So those of you that just wanted the highlights, thank you for joining me this afternoon. For those of you want to stick around for a little bit more information, I’m going to go in depth on a few more things. Okay. So first of all, let’s talk about what is happening in the markets. I just wanted to share a screen here for you. It’s just Morningstar, nothing fancy, but taking a look at year to date, I’ve broken it out. International markets, you can see minus 14, 12, 17%, the REITs real estate, publicly traded real estate off about 21%. In the bond markets, high yield, of course, minus 12. This is the real surprise. The aggregate bond down almost 12% year to date are TIPS, inflation-protected securities. It’s not foolproof, doing better than some of the other bond investments, but as you can see, it has declined as well. Best performing bond investment is short term corporate bonds, certainly having a short duration or investing in bonds that mature in the relatively short term has been beneficial this year.

And then we get into the equity markets, our US targeted value. So those companies that are value oriented, and I’m going to talk about this in a minute, have done much better. You can see the declines of value companies are about half of the regular small cap and large cap. So just kind of a little brief there, lots of red on the page. But as I said in the beginning, part of this, nothing that hasn’t happened before. We’ve been in periods of rising interest rates, interest rates have gone up. The ten-year treasury yield is above 3%, pushing 3.5%. Just a short time ago. It was 1.5, 1.8%. The rates about doubled. The 30-year mortgage is up over five and a half percent today. I don’t remember exactly, but when I refinanced my mortgage, I got 2 1/2% percent on my mortgage.

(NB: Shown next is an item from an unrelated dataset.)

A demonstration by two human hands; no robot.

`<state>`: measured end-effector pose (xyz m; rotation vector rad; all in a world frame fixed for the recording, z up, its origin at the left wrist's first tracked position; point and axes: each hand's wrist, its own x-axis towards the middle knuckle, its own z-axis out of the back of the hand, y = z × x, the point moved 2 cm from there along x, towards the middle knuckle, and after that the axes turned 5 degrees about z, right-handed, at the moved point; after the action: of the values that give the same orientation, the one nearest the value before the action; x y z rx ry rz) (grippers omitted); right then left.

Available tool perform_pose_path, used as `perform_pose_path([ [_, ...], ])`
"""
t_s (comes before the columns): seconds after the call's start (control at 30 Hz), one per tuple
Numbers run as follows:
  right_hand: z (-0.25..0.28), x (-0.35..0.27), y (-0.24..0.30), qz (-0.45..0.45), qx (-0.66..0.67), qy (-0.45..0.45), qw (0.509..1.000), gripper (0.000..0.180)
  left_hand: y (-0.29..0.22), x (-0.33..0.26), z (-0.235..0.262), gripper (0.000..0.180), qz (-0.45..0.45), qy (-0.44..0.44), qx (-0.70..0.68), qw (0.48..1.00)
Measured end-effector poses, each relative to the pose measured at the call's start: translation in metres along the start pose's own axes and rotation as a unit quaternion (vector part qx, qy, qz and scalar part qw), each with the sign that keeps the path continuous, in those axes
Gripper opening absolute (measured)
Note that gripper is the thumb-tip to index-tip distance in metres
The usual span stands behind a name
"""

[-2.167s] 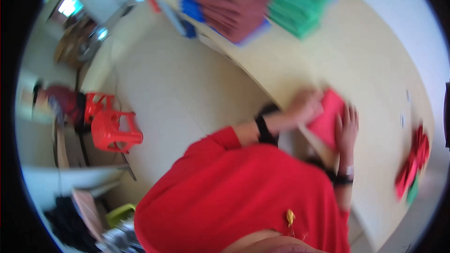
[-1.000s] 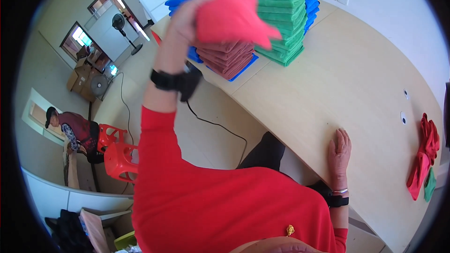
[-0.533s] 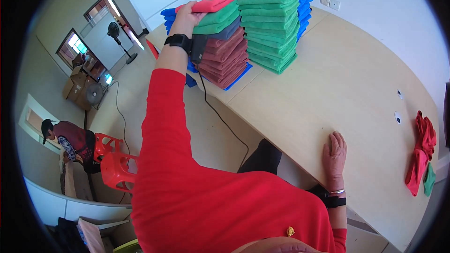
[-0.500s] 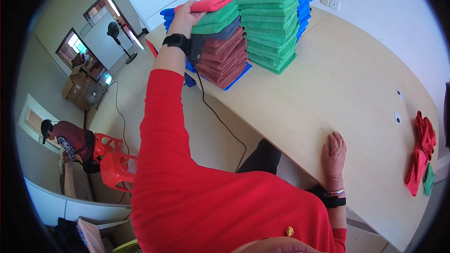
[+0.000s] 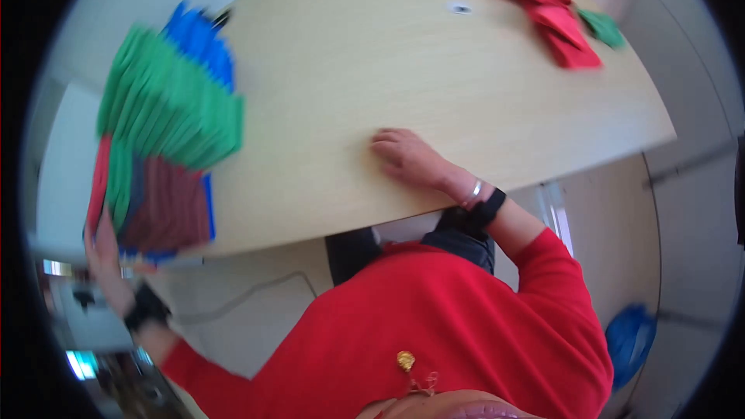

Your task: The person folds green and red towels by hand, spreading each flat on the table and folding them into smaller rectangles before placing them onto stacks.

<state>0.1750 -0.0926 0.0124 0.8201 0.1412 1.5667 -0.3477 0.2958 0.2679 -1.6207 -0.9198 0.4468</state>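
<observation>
My left hand (image 5: 102,250) is at the near edge of a folded red cloth (image 5: 98,178), the top piece of a stack at the far left. Its fingers look stretched out and apart, though blurred. Under the red cloth come green cloths (image 5: 119,184), a dark grey one (image 5: 137,184) and a thick pile of folded brown cloths (image 5: 169,206). My right hand (image 5: 410,158) lies palm down on the pale wooden table, fingers loosely spread, holding nothing.
A tall stack of folded green cloths (image 5: 167,105) adjoins the brown pile, with blue cloths (image 5: 203,43) behind it. Loose red cloths (image 5: 551,12) and a small green cloth (image 5: 601,29) lie at the far right of the table (image 5: 334,70). A blue bag-like item (image 5: 630,345) is low at right.
My view has swung to the right, so the stacks now appear farther left. My left hand stays by the red cloth's edge, and my right hand still rests on the table.
</observation>
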Motion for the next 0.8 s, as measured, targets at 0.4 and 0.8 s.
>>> perform_pose_path([
  [0.4, 0.299, -0.161, -0.223, -0.462, -0.372, -0.281, 0.754, 0.059, 0.302, -0.068, -0.213, 0.019, 0.309, -0.102, 0.041, 0.945],
  [0.8, 0.338, -0.158, -0.303, -0.563, -0.345, -0.305, 0.687, 0.025, 0.322, -0.058, -0.278, 0.015, 0.338, -0.072, 0.108, 0.932],
])
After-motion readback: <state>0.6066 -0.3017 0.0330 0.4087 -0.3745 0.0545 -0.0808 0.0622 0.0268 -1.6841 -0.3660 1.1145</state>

So definitely rates are going up and you can’t have that without some impact on the fixed income market. As I’ve said many, many times, as long as your investing horizon, meaning the amount of time that you plan to be invested in fixed income, is longer than the average maturity of what you own in your portfolio. If interest rates go up, the value of those bonds do go down. But as long as you plan to hold that investment or invest in fixed income for a long enough period of time, you will make it up. It’s been a number of years since we’ve had a rising interest rate environment, but there have been short term times where we have had rising interest rates in the past 5, 10, 15, 20 years. The last significant period of rising interest rates of course, was a long time ago, really kind of in the post World War II period.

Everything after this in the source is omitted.